* [What is expected]:
Each entry below must appear in the answer exactly as written.

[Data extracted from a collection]
┏━━
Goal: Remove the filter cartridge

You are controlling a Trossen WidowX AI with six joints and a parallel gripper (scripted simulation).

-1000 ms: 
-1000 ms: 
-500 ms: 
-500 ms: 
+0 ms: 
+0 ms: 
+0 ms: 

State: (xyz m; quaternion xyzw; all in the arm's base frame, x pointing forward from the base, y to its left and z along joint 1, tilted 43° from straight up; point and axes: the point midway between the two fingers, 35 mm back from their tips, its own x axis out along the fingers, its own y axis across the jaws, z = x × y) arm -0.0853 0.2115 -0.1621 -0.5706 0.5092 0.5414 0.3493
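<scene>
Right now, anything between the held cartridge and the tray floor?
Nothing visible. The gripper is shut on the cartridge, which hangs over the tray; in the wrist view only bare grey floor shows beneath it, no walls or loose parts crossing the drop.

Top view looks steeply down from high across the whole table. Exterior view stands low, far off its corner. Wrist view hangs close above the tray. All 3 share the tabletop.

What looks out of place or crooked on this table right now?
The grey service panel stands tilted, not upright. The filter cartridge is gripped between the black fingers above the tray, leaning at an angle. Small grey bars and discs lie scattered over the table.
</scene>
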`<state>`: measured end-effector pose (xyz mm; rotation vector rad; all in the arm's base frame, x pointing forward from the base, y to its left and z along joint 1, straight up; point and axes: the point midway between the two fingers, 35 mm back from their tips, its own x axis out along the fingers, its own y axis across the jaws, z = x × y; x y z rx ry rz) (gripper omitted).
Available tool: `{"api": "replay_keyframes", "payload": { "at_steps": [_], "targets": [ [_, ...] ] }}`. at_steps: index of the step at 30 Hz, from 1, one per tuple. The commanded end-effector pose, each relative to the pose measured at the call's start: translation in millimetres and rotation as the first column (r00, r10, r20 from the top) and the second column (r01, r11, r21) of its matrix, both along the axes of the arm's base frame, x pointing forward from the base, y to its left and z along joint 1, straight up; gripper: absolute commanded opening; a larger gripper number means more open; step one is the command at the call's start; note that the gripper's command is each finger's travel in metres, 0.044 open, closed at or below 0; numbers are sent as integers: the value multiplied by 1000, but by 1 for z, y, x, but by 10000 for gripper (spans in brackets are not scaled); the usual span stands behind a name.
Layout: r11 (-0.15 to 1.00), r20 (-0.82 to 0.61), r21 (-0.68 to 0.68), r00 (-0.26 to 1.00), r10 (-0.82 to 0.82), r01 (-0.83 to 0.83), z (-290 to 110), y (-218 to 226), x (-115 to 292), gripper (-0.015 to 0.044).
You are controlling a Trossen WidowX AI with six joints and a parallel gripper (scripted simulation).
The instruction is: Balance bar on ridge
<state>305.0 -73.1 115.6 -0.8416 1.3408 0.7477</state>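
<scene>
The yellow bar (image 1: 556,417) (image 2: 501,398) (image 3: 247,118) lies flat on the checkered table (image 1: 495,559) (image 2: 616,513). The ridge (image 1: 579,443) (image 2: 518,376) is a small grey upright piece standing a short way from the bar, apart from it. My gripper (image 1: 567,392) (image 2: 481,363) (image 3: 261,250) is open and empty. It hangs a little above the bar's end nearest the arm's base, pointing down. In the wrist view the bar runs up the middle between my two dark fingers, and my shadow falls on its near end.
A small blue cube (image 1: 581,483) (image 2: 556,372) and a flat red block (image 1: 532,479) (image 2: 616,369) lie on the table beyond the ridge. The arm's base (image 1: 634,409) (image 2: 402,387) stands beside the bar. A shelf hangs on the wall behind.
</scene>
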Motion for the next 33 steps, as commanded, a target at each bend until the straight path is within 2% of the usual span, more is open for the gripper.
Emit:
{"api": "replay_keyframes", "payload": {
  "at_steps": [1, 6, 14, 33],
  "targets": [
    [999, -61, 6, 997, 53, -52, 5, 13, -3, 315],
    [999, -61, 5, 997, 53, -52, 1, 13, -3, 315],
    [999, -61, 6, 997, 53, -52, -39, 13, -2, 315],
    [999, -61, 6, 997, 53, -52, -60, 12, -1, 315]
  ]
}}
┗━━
* [Answer section]:
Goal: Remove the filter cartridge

You are controlling a Trossen WidowX AI with six joints and a parallel gripper (scripted simulation).

-1000 ms: 
-1000 ms: 
-500 ms: 
-500 ms: 
+0 ms: 
+0 ms: 
+0 ms: 

State: (xyz m; quaternion xyzw; all in the arm's base frame, x pointing forward from the base, y to its left and z along joint 1, tilted 43° from straight up; point and axes: the point midway between the two fingers, 35 mm back from their tips, its own x axis out along the fingers, its own y axis across the jaws, z = x × y) arm -0.0853 0.2115 -0.1621 -0.5706 0.5092 0.5414 0.3493
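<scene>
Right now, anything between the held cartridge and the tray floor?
Nothing visible. The gripper is shut on the cartridge, which hangs over the tray; in the wrist view only bare grey floor shows beneath it, no walls or loose parts crossing the drop.

Top view looks steeply down from high across the whole table. Exterior view stands low, far off its corner. Wrist view hangs close above the tray. All 3 share the tabletop.

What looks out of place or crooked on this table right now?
The grey service panel stands tilted, not upright. The filter cartridge is gripped between the black fingers above the tray, leaning at an angle. Small grey bars and discs lie scattered over the table.
</scene>
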`<state>`: measured end-effector pose (xyz mm; rotation vector rad; all in the arm's base frame, x pointing forward from the base, y to its left and z along joint 1, straight up; point and axes: the point midway between the two fingers, 35 mm back from their tips, its own x axis out along the fingers, its own y axis across the jaws, z = x × y; x y z rx ry rz) (gripper omitted).
Available tool: `{"api": "replay_keyframes", "payload": { "at_steps": [_], "targets": [ [_, ...] ] }}`. at_steps: index of the step at 30 Hz, from 1, one per tuple. The commanded end-effector pose, each relative to the pose measured at the call's start: translation in millimetres and rotation as the first column (r00, r10, r20 from the top) and the second column (r01, r11, r21) of its matrix, both along the axes of the arm's base frame, x pointing forward from the base, y to its left and z along joint 1, straight up; gripper: absolute commanded opening; a larger gripper number means more open; step one is the command at the call's start; note that the gripper's command is each finger's travel in metres, 0.044 open, closed at or below 0; numbers are sent as integers: the value multiplied by 1000, but by 1 for z, y, x, but by 10000 for gripper (spans in brackets are not scaled); the usual span stands behind a name.
Layout: r11 (-0.15 to 1.00), r20 (-0.82 to 0.61), r21 (-0.68 to 0.68), r00 (-0.26 to 1.00), r10 (-0.82 to 0.82), r01 (-0.83 to 0.83), z (-290 to 110), y (-218 to 226), x (-115 to 292), gripper (-0.015 to 0.044).
You are controlling a Trossen WidowX AI with six joints and a parallel gripper (scripted simulation).
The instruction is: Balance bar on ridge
<state>305.0 -73.1 115.6 -0.8416 1.3408 0.7477</state>
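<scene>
The yellow bar (image 1: 556,417) (image 2: 501,398) (image 3: 247,118) lies flat on the checkered table (image 1: 495,559) (image 2: 616,513). The ridge (image 1: 579,443) (image 2: 518,376) is a small grey upright piece standing a short way from the bar, apart from it. My gripper (image 1: 567,392) (image 2: 481,363) (image 3: 261,250) is open and empty. It hangs a little above the bar's end nearest the arm's base, pointing down. In the wrist view the bar runs up the middle between my two dark fingers, and my shadow falls on its near end.
A small blue cube (image 1: 581,483) (image 2: 556,372) and a flat red block (image 1: 532,479) (image 2: 616,369) lie on the table beyond the ridge. The arm's base (image 1: 634,409) (image 2: 402,387) stands beside the bar. A shelf hangs on the wall behind.
</scene>
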Motion for the next 33 steps, as commanded, a target at each bend until the straight path is within 2% of the usual span, more is open for the gripper.
Emit:
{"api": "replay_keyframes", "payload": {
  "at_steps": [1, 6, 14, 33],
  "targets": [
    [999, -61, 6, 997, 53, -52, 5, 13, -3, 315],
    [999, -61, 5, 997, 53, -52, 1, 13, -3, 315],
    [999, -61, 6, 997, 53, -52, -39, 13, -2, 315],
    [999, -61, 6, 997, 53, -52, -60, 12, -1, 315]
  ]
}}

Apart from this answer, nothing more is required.